**Exercise aim**
Find "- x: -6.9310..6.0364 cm" and "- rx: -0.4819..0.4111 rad" in the records below. Copy the lines holding them and every line between, exactly, and no others.

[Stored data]
>>

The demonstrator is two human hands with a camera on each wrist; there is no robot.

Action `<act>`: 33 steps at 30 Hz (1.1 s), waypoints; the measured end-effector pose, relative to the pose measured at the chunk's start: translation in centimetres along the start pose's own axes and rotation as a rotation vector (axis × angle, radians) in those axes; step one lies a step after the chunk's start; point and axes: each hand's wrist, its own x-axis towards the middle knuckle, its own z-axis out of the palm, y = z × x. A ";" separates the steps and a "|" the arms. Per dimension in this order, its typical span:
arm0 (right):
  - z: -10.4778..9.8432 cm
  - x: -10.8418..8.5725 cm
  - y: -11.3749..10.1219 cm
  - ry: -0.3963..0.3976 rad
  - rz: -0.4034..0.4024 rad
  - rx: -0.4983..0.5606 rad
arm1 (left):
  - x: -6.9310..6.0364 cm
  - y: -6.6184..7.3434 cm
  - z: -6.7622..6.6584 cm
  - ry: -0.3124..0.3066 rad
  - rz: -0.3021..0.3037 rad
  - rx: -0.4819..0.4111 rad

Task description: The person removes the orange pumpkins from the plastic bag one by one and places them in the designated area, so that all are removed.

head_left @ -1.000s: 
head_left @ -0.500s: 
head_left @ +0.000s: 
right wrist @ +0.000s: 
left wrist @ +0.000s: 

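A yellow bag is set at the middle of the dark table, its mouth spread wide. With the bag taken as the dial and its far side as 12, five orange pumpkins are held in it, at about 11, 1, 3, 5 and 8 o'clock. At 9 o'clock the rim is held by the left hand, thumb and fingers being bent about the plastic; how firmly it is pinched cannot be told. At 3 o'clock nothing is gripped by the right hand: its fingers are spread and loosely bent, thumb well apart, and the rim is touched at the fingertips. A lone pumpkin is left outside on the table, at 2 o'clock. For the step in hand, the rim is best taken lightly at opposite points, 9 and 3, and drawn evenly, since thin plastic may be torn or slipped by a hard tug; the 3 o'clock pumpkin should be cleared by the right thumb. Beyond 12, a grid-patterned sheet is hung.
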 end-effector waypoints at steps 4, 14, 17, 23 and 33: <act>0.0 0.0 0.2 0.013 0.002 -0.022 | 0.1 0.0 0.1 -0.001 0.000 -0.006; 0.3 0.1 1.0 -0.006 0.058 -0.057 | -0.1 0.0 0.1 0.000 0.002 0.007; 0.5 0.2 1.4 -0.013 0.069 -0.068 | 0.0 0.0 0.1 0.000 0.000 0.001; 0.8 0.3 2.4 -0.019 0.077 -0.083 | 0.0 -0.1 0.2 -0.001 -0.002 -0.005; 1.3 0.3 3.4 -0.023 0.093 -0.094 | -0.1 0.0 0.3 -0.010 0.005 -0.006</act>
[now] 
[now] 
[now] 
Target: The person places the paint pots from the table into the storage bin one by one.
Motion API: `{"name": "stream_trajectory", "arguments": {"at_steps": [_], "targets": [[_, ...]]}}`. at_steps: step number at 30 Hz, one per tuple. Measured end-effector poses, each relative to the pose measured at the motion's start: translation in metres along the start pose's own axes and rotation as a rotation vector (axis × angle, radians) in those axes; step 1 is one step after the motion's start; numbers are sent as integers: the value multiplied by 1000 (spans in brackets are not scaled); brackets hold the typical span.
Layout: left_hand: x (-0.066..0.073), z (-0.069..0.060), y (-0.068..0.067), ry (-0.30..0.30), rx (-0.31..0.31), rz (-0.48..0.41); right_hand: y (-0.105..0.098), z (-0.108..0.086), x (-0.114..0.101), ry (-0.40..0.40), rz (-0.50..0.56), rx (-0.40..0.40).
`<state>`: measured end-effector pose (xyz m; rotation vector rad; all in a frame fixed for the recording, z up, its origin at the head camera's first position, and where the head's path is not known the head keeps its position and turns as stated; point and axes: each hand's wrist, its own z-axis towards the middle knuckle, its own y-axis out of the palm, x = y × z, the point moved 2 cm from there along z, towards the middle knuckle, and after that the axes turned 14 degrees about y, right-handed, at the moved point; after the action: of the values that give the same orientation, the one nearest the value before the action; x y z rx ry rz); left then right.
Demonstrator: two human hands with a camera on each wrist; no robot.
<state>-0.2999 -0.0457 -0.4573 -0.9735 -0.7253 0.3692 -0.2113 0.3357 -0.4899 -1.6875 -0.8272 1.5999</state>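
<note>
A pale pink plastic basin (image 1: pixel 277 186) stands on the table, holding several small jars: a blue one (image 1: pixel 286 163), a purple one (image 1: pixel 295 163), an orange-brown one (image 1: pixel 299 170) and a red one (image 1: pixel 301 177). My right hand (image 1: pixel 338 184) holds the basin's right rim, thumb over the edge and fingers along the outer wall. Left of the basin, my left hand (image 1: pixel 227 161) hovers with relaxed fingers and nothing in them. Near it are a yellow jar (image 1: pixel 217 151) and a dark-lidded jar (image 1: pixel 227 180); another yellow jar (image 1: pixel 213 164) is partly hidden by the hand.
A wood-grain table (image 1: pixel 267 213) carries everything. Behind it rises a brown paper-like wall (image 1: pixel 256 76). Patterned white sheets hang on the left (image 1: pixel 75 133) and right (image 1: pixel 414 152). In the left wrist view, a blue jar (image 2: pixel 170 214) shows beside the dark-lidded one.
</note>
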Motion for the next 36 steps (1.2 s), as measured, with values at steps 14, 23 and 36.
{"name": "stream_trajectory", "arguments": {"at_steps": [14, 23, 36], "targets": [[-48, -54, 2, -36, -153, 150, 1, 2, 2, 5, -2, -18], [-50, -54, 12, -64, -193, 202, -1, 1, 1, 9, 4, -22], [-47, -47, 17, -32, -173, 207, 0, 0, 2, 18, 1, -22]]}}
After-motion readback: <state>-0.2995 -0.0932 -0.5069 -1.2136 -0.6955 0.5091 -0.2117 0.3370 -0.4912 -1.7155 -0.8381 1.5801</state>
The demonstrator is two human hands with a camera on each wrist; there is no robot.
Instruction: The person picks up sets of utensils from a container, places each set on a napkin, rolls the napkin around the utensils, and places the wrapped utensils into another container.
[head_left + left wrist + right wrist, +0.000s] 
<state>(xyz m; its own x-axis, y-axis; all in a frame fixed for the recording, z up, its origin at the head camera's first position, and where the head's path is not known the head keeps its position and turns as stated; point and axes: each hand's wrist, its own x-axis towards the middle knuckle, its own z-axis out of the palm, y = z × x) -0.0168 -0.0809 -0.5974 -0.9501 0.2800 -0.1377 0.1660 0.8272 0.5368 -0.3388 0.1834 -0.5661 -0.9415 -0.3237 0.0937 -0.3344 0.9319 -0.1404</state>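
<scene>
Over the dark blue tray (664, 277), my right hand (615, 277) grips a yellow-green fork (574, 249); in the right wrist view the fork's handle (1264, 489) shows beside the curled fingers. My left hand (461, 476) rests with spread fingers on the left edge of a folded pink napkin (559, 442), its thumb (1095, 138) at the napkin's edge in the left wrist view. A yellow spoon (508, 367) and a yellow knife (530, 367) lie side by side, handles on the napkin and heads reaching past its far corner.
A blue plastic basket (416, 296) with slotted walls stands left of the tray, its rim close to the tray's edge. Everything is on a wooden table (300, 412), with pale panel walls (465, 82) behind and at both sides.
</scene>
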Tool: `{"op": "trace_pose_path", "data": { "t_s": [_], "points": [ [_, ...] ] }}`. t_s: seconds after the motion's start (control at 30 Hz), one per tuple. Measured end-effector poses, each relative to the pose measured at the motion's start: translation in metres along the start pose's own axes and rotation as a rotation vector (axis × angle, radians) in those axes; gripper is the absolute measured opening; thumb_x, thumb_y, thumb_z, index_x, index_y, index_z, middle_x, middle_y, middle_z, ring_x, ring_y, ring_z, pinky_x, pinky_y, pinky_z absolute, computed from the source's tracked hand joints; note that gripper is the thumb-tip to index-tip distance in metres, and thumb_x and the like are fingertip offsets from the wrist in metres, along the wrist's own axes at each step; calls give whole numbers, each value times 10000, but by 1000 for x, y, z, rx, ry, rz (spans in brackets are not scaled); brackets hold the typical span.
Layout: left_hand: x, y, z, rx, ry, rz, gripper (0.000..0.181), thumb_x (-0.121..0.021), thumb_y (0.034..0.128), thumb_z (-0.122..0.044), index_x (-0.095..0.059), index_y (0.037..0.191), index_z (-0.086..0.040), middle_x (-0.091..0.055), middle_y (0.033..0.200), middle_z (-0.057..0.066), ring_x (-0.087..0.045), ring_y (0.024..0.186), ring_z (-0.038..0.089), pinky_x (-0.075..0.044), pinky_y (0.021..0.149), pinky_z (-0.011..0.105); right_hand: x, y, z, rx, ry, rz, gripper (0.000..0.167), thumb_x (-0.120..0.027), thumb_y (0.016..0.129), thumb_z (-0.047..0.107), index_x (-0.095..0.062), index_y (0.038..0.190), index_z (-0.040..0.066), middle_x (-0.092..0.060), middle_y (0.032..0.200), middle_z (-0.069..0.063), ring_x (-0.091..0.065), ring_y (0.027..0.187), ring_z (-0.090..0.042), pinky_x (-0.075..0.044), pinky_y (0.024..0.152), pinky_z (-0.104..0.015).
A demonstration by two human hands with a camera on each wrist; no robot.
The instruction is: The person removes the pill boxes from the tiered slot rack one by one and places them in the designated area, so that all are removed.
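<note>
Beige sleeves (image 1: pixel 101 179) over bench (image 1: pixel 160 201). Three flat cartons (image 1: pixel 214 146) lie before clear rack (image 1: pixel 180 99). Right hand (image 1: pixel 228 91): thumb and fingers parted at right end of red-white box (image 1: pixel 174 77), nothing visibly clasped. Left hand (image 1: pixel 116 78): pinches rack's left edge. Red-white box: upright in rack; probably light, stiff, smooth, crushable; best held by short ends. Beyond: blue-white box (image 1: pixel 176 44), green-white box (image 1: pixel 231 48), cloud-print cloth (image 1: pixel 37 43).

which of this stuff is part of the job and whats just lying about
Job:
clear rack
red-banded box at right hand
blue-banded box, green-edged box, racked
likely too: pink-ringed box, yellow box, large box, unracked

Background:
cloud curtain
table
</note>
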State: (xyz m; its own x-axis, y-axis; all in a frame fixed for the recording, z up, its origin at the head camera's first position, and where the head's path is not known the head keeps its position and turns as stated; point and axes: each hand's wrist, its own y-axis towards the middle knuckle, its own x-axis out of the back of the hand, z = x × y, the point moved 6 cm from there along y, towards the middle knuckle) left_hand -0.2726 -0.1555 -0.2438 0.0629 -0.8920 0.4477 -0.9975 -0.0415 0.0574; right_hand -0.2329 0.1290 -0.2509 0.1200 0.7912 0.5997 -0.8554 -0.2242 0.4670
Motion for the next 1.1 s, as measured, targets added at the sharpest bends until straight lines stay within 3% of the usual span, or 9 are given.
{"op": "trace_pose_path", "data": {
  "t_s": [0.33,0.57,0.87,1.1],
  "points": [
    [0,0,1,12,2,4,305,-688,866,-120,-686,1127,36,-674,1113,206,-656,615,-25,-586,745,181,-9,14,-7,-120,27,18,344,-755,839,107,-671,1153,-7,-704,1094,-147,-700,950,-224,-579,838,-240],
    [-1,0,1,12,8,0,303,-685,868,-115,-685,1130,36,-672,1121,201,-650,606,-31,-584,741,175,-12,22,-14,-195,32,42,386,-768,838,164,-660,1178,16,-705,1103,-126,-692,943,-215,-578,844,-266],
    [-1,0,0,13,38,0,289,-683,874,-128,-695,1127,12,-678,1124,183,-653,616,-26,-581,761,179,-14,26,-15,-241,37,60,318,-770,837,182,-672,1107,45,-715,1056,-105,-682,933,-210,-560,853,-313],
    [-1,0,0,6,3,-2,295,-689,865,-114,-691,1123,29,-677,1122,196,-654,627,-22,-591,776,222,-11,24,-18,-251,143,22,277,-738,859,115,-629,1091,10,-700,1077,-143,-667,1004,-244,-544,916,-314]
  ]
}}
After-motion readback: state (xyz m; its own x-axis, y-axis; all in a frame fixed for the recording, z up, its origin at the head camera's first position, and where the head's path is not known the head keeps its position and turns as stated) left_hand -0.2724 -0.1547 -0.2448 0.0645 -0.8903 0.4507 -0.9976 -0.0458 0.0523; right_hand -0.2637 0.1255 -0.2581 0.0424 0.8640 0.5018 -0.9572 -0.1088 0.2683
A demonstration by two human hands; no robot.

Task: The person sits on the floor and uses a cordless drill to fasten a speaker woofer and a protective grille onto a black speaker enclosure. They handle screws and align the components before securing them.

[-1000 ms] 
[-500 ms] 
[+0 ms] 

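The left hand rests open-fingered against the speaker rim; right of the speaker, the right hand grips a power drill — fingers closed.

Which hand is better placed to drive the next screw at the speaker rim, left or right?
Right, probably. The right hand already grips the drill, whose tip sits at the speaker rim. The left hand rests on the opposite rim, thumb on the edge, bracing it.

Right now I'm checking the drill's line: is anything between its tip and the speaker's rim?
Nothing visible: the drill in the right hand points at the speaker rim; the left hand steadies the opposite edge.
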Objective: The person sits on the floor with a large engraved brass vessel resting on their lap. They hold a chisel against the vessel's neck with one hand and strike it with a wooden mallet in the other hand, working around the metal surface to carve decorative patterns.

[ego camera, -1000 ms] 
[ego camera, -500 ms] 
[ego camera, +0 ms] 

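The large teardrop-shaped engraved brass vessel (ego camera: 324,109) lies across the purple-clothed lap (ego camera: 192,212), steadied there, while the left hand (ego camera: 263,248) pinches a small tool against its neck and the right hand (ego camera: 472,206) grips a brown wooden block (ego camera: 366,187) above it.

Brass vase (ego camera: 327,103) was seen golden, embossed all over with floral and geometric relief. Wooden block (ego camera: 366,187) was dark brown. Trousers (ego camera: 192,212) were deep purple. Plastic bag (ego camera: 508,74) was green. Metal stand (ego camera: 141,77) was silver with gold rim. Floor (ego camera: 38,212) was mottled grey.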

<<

**Answer for the task**
  - x: -6.9310..6.0364 cm
  - y: -6.6184..7.3434 cm
  - z: -6.7622..6.6584 cm
  - ry: -0.3124..0.3066 rad
  - rz: -0.3021..0.3037 rad
  - rx: -0.4819..0.4111 rad

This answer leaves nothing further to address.